* [Work item] Pick every line from the data that holds the word "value".

* [Data segment]
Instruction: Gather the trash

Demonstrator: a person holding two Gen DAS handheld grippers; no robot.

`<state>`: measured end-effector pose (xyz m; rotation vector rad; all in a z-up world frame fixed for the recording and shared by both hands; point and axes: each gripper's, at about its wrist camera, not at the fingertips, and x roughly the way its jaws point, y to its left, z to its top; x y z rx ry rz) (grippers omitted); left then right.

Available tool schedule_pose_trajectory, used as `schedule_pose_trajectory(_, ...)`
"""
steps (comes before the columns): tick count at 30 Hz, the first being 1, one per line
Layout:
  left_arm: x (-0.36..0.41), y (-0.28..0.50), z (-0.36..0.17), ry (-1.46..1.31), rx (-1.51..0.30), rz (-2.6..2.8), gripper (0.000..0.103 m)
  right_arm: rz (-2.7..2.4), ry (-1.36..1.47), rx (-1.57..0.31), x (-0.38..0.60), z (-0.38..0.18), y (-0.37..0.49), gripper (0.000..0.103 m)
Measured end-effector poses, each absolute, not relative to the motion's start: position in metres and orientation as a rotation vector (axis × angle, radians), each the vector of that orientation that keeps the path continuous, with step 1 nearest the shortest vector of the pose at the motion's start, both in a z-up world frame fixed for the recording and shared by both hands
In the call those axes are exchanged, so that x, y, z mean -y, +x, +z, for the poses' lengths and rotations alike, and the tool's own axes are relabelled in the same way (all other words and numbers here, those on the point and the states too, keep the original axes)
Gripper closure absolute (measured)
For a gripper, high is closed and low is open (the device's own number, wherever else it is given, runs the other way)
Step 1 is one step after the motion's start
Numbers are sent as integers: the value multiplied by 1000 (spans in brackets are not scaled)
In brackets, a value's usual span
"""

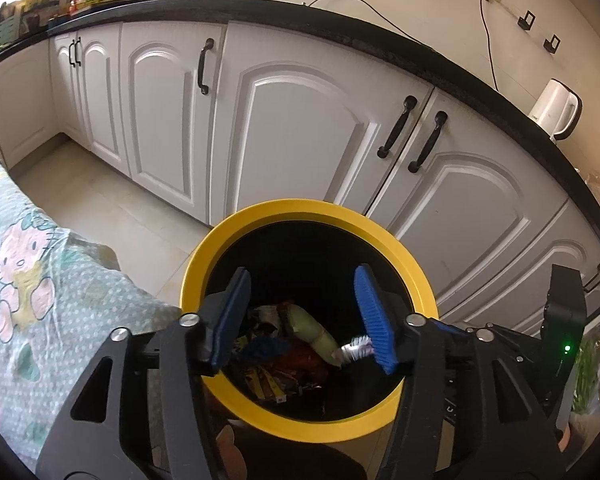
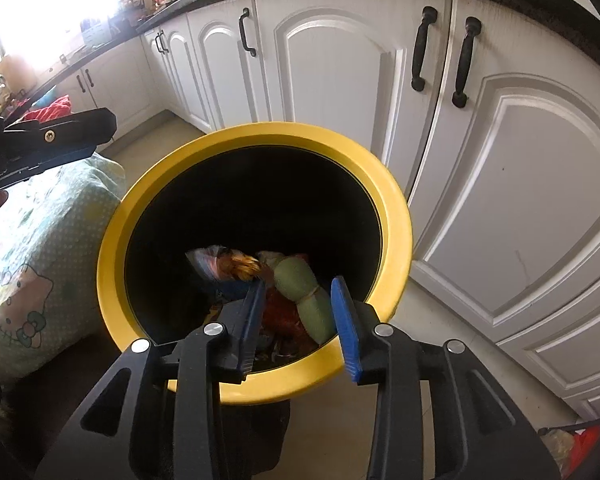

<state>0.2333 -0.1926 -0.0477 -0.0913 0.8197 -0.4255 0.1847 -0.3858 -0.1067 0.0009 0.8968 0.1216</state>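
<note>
A black bin with a yellow rim (image 1: pixel 228 236) stands on the floor before white cabinets; it also shows in the right wrist view (image 2: pixel 112 240). Inside lie several wrappers, a pale green packet (image 1: pixel 312 330) and a blurred orange-blue wrapper (image 2: pixel 228 266). My left gripper (image 1: pixel 302 292) hangs open and empty over the bin's mouth. My right gripper (image 2: pixel 298 286) is open and empty over the bin's near rim, with the green packet (image 2: pixel 296 280) below between its fingers. The blurred wrapper seems to be in mid-fall.
White cabinet doors (image 1: pixel 300 128) with black handles run behind the bin under a black counter. A Hello Kitty cloth (image 1: pixel 32 264) covers a surface at left. A white kettle (image 1: pixel 556 108) stands on the counter. The other gripper's body (image 2: pixel 40 148) juts in at left.
</note>
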Motion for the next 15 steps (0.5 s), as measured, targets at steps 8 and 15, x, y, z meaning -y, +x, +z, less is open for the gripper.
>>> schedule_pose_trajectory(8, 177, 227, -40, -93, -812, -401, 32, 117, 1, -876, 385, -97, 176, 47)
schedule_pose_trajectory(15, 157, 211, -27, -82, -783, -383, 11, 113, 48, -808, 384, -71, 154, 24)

* [Task answer]
Numbers are sent as integers: the value multiplied by 1000 (spans in brackets are not scaled)
In brackets, a value's usual span

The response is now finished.